● **YOUR OBJECTIVE**: Treat the line with "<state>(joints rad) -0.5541" as the starting point. Write it out and every line after it through the end of the listing below, exactly.

● **COLLECTED DATA**:
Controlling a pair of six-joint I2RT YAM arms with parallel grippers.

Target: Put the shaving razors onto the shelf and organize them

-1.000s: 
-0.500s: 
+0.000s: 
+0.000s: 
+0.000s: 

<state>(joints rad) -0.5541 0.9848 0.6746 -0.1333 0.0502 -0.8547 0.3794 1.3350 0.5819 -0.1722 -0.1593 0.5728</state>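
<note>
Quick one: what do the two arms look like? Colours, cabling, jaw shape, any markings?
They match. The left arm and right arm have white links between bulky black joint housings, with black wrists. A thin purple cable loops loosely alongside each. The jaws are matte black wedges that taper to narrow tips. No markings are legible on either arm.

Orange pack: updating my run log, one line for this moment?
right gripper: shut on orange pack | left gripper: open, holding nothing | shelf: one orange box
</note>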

● **EXERCISE OUTPUT**:
<state>(joints rad) -0.5541 0.9848 0.6746 -0.1333 0.0502 -0.8547 0.3794 1.3350 0.5819 -0.1722 -0.1593 0.5728</state>
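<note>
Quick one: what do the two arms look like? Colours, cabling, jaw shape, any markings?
They match. The left arm and right arm have white links between bulky black joint housings, with black wrists. A thin purple cable loops loosely alongside each. The jaws are matte black wedges that taper to narrow tips. No markings are legible on either arm.

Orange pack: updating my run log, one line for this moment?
right gripper: shut on orange pack | left gripper: open, holding nothing | shelf: one orange box
</note>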

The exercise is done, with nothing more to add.